[WHAT YOU ARE ASKED TO DO]: Reproduce the whole listing below without its pictures, exactly as written.

[RECORDED INFORMATION]:
######

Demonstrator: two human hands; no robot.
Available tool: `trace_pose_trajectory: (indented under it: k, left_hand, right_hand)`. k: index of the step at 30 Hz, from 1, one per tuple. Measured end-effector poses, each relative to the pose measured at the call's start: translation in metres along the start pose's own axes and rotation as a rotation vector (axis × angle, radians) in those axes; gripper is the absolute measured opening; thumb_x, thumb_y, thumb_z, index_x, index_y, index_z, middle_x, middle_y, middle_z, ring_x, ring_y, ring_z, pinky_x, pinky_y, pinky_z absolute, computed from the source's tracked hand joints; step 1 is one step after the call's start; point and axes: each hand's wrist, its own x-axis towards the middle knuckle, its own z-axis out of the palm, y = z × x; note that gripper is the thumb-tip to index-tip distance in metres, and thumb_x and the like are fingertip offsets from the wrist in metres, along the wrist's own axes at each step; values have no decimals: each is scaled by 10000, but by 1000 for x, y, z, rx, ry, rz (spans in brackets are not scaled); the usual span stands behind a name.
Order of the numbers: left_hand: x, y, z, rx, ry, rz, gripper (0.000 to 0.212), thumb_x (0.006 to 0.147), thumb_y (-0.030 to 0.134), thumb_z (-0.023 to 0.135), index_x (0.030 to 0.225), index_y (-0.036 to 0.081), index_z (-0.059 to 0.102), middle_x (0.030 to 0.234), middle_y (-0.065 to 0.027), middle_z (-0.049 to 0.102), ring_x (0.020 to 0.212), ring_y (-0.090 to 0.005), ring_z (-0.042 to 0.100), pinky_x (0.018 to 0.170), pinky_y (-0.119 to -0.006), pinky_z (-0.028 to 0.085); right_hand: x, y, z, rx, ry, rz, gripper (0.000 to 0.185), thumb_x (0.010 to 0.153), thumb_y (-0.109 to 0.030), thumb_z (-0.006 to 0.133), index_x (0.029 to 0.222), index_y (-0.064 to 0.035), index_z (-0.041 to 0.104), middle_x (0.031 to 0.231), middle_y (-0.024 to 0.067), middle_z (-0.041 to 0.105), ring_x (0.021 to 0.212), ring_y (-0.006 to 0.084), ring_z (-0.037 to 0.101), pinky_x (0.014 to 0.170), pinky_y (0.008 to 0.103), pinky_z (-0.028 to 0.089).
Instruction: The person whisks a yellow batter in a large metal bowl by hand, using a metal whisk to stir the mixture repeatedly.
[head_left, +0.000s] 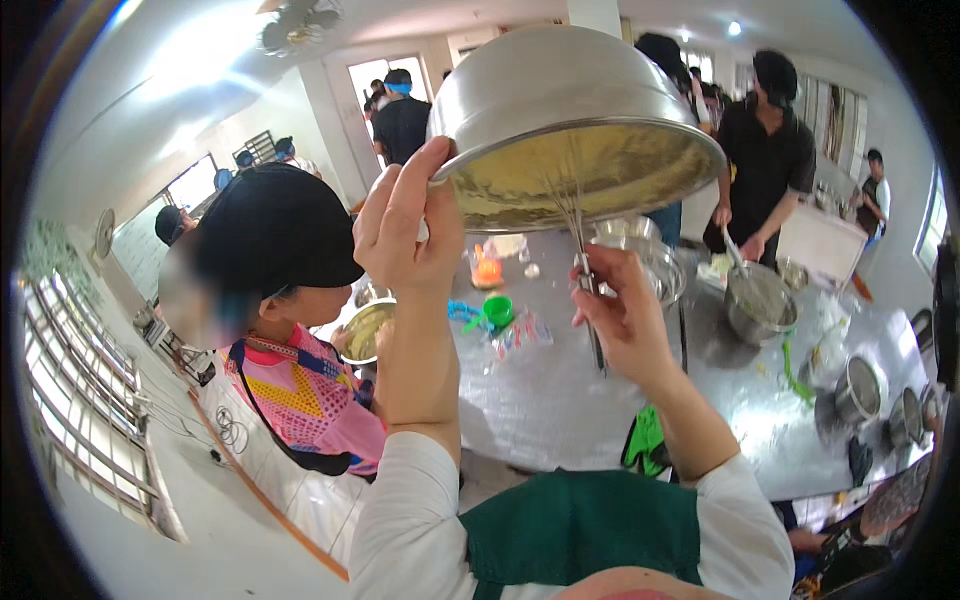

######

[SOLUTION TO THE EXERCISE]:
Demonstrator: two human hands; no robot.
Available tool: `trace_pose_trajectory: (indented under it: k, left_hand, right_hand)`. k: index of the step at 30 Hz, from 1, one per tuple. Measured end-effector poses, each relative to the pose measured at the call's start: translation in metres along the start pose's own axes and rotation as a rotation vector (axis × angle, radians) in those axes; gripper is the absolute measured opening; thumb_x, thumb_y, thumb_z, index_x, index_y, index_z, middle_x, middle_y, middle_z, ring_x, ring_y, ring_z, pinky_x, pinky_y, pinky_z absolute, computed from the source's tracked hand joints; step 1 is one step after the call's start; point and axes: each hand's wrist, its own x-axis towards the middle knuckle, its own z-axis out of the palm, y = z × x; note that gripper is the thumb-tip to index-tip distance in metres, and thumb_x and the like are fingertip offsets from the wrist in metres, along the wrist's own axes at each step; values have no decimals: each is scaled by 10000, but by 1000 for x, y, z, rx, ry, rz (spans in brackets are not scaled); the usual span stands behind a name.
Order of the numbers: left_hand: x, y, z, rx, ry, rz, gripper (0.000 to 0.212), thumb_x (0.006 to 0.147), thumb_y (-0.030 to 0.134), thumb_z (-0.023 to 0.135), index_x (0.030 to 0.225), index_y (-0.036 to 0.081), index_z (-0.059 to 0.102), middle_x (0.030 to 0.234), middle_y (-0.065 to 0.027), middle_z (-0.049 to 0.102), ring_x (0.020 to 0.212), ring_y (-0.090 to 0.005), ring_z (-0.042 to 0.100), pinky_x (0.018 to 0.170), pinky_y (-0.119 to -0.006), pinky_z (-0.028 to 0.085); right_hand: x, y, z, rx, ry, rz, gripper (0.000 to 0.185), thumb_x (0.010 to 0.153), thumb_y (-0.109 to 0.030), thumb_z (-0.006 to 0.133), index_x (0.029 to 0.222), index_y (-0.064 to 0.035), index_z (-0.041 to 0.104), middle_x (0.031 to 0.231), middle_y (-0.024 to 0.067), middle_z (-0.041 to 0.105), ring_x (0.021 to 0.212), ring_y (-0.006 to 0.084), ring_z (-0.037 to 0.101), pinky_x (0.014 to 0.170), pinky_y (0.008 to 0.103), pinky_z (-0.028 to 0.089).
Instruction: The person whisks a yellow batter in a large metal bowl by hand, using a metal whisk to stir the mixture repeatedly.
[head_left, +0.000s] 

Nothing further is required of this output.